- **What this task involves**
Could you please transcribe the data exactly, without the pictures?

- **Information shown**
^^^^

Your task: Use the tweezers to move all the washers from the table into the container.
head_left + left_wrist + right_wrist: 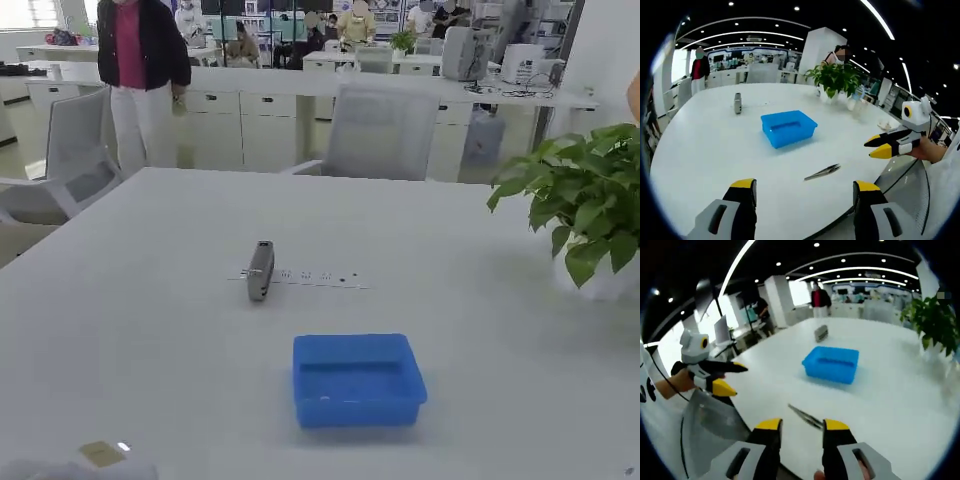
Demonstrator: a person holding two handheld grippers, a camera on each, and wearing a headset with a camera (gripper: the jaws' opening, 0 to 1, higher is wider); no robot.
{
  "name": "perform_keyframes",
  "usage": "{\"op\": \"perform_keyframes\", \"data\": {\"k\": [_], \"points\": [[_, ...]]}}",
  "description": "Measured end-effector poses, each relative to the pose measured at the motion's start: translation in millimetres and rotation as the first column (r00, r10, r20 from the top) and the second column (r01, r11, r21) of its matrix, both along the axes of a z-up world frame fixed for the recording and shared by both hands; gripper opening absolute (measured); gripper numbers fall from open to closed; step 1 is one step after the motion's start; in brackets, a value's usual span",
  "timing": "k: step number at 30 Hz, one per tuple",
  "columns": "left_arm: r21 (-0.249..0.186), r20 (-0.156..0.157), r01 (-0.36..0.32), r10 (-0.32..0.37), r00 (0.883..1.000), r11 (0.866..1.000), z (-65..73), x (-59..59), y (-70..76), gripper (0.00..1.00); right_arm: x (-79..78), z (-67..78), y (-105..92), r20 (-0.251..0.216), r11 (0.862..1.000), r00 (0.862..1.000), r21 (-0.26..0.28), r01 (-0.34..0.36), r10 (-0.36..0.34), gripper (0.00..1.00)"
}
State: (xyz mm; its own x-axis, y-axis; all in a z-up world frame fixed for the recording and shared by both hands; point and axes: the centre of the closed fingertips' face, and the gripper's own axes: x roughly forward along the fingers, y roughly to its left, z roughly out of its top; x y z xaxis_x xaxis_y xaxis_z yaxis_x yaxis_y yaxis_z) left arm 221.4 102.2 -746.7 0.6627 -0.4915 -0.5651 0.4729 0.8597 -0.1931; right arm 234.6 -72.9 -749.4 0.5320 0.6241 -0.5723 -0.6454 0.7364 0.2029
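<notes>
Near the table's (150, 330) close edge lies one pair of tweezers (822, 171), ungripped, just ahead of the left gripper (806, 185), jaws wide apart and empty, and the right gripper (802, 425), jaws parted and empty. Bare tabletop surrounds one blue container (358, 380). Farther off, a short row of washers (310, 277), too small to count, runs right from one grey block (260, 270).

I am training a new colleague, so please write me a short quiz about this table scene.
1. True or false: the tweezers lie inside the blue container.
2. In the head view, the grey block lies: A) beyond the container; B) inside it; C) on a chair.
3. Fill in: the left claw is ____ (open or shut).
Key: 1 false; 2 A; 3 open.
</notes>
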Motion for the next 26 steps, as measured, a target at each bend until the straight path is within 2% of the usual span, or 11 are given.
{"op": "perform_keyframes", "data": {"k": [2,3,6,9,12,19,26], "points": [[0.042,0.025,-0.022,0.021,0.999,0.999,2.9,0.1,5.8,0.86,-3.0,3.6,-2.6,-0.008,1.000,1.000,0.009,0.001,-0.001,0.36],[0.053,0.029,-0.026,0.025,0.999,0.998,3.0,-0.5,7.2,0.89,-3.4,4.6,-3.9,-0.011,1.000,1.000,0.011,0.008,-0.008,0.43],[0.079,0.037,-0.037,0.034,0.999,0.996,5.0,-4.2,10.6,0.98,-2.2,8.7,-10.6,0.025,0.999,0.999,-0.008,0.043,-0.043,0.59],[0.084,0.034,-0.074,0.072,0.997,0.994,7.2,-7.5,17.1,0.99,-2.0,10.3,-15.3,0.043,0.998,0.997,-0.020,0.065,-0.064,0.69],[0.071,0.038,-0.094,0.091,0.995,0.993,10.9,-10.5,20.9,0.99,-2.2,10.9,-20.0,0.054,0.995,0.995,-0.030,0.090,-0.088,0.74],[0.065,0.025,-0.127,0.125,0.992,0.990,12.1,-11.4,28.8,0.99,-3.5,7.8,-24.6,0.051,0.992,0.992,-0.053,0.114,-0.112,0.83],[0.095,0.039,-0.146,0.143,0.989,0.985,12.1,-10.2,33.5,0.99,0.1,6.0,-25.9,0.073,0.989,0.992,-0.097,0.114,-0.107,0.90]]}}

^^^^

- **Response**
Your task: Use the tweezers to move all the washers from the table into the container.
head_left + left_wrist + right_wrist: 
Demonstrator: a person holding two handheld grippers, a camera on each, and wearing a headset with a camera (gripper: the jaws' opening, 0 to 1, higher is wider); no robot.
{
  "name": "perform_keyframes",
  "usage": "{\"op\": \"perform_keyframes\", \"data\": {\"k\": [_], \"points\": [[_, ...]]}}",
  "description": "Measured end-effector poses, each relative to the pose measured at the motion's start: translation in millimetres and rotation as the first column (r00, r10, r20 from the top) and the second column (r01, r11, r21) of its matrix, both along the axes of a z-up world frame fixed for the recording and shared by both hands; gripper opening absolute (measured); gripper numbers fall from open to closed; step 1 is one step after the motion's start; in brackets, a value's usual span",
  "timing": "k: step number at 30 Hz, one per tuple",
  "columns": "left_arm: r21 (-0.249..0.186), r20 (-0.156..0.157), r01 (-0.36..0.32), r10 (-0.32..0.37), r00 (0.883..1.000), r11 (0.866..1.000), z (-65..73), x (-59..59), y (-70..76), gripper (0.00..1.00); right_arm: x (-79..78), z (-67..78), y (-105..92), r20 (-0.251..0.216), r11 (0.862..1.000), r00 (0.862..1.000), r21 (-0.26..0.28), r01 (-0.34..0.36), r10 (-0.36..0.34), gripper (0.00..1.00)"
}
State: (xyz mm; its own x-axis, y-axis; all in a z-up world frame fixed for the recording and shared by both hands; point and axes: the centre of the closed fingertips' face, and the gripper's own axes: x roughly forward along the fingers, y roughly to its left, z roughly out of its top; x y z xaxis_x xaxis_y xaxis_z yaxis_x yaxis_y yaxis_z) left arm 221.4 102.2 -746.7 0.6627 -0.4915 -0.5651 0.4729 0.8597 -0.1931; right arm 234.6 -72.9 -749.4 0.5320 0.6241 -0.5723 -0.6454 0.7364 0.2029
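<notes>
Near the table's (150, 330) close edge lies one pair of tweezers (822, 171), ungripped, just ahead of the left gripper (806, 185), jaws wide apart and empty, and the right gripper (802, 425), jaws parted and empty. Bare tabletop surrounds one blue container (358, 380). Farther off, a short row of washers (310, 277), too small to count, runs right from one grey block (260, 270).

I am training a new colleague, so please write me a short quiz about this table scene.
1. True or false: the tweezers lie inside the blue container.
2. In the head view, the grey block lies: A) beyond the container; B) inside it; C) on a chair.
3. Fill in: the left claw is ____ (open or shut).
Key: 1 false; 2 A; 3 open.
</notes>
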Motion for the next 26 steps, as measured, a target at each bend until the straight path is within 2% of the usual span, or 11 are given.
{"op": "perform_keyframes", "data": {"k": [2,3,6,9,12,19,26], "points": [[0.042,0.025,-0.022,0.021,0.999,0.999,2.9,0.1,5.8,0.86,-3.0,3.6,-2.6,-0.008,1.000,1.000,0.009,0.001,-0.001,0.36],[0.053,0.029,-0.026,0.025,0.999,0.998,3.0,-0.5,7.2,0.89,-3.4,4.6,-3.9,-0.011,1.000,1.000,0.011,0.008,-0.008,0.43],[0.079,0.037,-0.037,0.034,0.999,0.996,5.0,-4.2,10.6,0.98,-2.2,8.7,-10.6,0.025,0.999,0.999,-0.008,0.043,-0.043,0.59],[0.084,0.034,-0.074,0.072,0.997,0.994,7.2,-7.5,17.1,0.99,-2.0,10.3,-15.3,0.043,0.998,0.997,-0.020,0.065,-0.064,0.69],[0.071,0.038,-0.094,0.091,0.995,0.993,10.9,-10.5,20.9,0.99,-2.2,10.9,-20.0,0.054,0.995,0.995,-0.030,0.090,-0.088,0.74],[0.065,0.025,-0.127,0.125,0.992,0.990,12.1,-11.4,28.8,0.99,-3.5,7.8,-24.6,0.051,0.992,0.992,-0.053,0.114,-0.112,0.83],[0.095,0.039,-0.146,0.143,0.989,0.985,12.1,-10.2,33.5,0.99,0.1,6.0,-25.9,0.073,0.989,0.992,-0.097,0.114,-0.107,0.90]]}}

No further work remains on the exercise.